Could you copy each line of the listing below that has the word "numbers"?

* **Provided material**:
******************************

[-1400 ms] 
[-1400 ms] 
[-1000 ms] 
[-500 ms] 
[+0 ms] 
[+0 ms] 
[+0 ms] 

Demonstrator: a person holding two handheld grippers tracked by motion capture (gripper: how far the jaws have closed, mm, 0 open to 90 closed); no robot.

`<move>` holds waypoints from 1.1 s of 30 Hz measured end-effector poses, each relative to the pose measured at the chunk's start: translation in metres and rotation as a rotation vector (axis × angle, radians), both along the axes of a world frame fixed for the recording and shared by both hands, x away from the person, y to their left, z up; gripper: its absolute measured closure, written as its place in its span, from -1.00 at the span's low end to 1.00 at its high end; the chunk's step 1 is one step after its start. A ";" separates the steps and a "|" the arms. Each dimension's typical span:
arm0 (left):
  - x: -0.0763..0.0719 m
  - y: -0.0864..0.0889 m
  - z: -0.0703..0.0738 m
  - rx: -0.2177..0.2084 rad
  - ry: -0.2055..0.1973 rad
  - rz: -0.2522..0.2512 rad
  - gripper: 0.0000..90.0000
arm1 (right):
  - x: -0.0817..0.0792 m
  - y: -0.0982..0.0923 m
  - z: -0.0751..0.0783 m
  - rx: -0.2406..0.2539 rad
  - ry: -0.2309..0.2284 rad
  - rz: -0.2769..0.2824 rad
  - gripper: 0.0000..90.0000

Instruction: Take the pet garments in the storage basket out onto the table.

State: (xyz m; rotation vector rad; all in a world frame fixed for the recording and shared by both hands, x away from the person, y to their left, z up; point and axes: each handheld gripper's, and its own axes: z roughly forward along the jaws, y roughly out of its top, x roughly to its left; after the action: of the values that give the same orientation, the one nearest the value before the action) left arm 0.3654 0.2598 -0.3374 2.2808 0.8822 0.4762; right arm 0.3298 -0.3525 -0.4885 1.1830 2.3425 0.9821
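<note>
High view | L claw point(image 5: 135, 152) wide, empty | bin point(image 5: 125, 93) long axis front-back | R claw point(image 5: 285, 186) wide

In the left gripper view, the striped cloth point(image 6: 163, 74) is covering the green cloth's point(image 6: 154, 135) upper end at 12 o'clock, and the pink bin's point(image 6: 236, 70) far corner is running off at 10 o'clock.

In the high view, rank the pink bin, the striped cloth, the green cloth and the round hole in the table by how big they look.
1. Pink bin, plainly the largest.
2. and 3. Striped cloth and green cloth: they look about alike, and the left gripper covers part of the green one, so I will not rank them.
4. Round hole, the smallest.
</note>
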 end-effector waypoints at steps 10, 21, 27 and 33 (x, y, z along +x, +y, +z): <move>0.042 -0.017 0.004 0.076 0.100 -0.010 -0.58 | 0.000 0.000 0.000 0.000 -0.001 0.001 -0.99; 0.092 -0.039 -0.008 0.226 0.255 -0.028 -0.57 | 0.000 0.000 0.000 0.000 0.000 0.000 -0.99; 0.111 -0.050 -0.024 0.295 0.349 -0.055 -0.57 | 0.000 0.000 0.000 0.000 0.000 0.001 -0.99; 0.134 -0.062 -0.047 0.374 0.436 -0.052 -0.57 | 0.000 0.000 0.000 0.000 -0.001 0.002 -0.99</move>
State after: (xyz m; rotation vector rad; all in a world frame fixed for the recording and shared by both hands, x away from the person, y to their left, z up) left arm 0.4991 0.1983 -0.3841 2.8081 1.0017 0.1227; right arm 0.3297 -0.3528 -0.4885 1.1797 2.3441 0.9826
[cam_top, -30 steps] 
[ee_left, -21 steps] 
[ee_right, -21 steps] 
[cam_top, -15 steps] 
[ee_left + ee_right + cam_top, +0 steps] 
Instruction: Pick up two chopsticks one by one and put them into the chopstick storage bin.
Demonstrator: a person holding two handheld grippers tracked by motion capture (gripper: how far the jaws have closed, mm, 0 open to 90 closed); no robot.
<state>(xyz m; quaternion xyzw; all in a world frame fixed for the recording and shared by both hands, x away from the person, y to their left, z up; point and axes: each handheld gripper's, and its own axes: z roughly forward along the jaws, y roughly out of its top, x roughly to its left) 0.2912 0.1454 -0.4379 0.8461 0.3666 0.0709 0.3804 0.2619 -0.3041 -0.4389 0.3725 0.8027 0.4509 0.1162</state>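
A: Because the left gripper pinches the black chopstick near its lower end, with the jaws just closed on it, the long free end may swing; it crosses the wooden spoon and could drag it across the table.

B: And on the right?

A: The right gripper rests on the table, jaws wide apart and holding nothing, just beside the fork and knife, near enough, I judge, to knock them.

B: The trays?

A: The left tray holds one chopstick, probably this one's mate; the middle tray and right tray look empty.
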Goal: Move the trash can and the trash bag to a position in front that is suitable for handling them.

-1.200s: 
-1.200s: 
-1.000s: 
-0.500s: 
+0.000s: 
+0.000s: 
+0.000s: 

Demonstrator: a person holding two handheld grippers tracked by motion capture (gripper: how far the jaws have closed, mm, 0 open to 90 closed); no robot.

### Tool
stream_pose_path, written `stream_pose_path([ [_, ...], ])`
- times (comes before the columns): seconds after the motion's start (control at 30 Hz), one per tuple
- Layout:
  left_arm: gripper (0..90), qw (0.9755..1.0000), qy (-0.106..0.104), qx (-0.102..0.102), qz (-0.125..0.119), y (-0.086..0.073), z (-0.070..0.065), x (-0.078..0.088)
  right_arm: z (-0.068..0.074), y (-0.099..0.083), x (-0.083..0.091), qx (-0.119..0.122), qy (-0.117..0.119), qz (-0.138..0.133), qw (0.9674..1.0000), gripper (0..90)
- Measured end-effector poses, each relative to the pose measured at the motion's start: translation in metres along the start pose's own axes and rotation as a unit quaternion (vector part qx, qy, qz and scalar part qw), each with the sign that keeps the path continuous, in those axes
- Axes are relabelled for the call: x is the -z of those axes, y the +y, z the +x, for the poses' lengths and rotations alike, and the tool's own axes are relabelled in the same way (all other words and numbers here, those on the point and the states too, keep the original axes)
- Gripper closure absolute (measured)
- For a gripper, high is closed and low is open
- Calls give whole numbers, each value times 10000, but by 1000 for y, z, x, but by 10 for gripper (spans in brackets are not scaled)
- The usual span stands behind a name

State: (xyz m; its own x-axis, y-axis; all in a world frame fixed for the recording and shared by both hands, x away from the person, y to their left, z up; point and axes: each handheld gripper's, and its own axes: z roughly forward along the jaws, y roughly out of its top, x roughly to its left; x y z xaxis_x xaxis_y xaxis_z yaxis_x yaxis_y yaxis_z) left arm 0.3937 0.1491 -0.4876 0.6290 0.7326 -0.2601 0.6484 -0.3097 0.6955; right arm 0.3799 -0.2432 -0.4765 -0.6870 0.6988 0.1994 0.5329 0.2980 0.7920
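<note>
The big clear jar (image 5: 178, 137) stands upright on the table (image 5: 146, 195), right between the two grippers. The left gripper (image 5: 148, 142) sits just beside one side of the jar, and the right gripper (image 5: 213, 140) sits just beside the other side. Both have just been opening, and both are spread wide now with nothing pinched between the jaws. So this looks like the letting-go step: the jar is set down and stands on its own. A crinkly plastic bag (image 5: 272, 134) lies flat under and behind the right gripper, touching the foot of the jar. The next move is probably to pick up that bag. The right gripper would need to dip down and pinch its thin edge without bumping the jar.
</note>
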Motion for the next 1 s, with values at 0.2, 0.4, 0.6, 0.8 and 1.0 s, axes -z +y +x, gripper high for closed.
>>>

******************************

* **Output for this exercise**:
- Axes are relabelled for the call: x is the -z of those axes, y the +y, z the +x, for the poses' lengths and rotations alike, and the tool's own axes are relabelled in the same way (all other words and numbers here, those on the point and the states too, keep the original axes)
- Calls give whole numbers, each value times 10000, but by 1000 for y, z, x, but by 10 for gripper (spans in brackets are not scaled)

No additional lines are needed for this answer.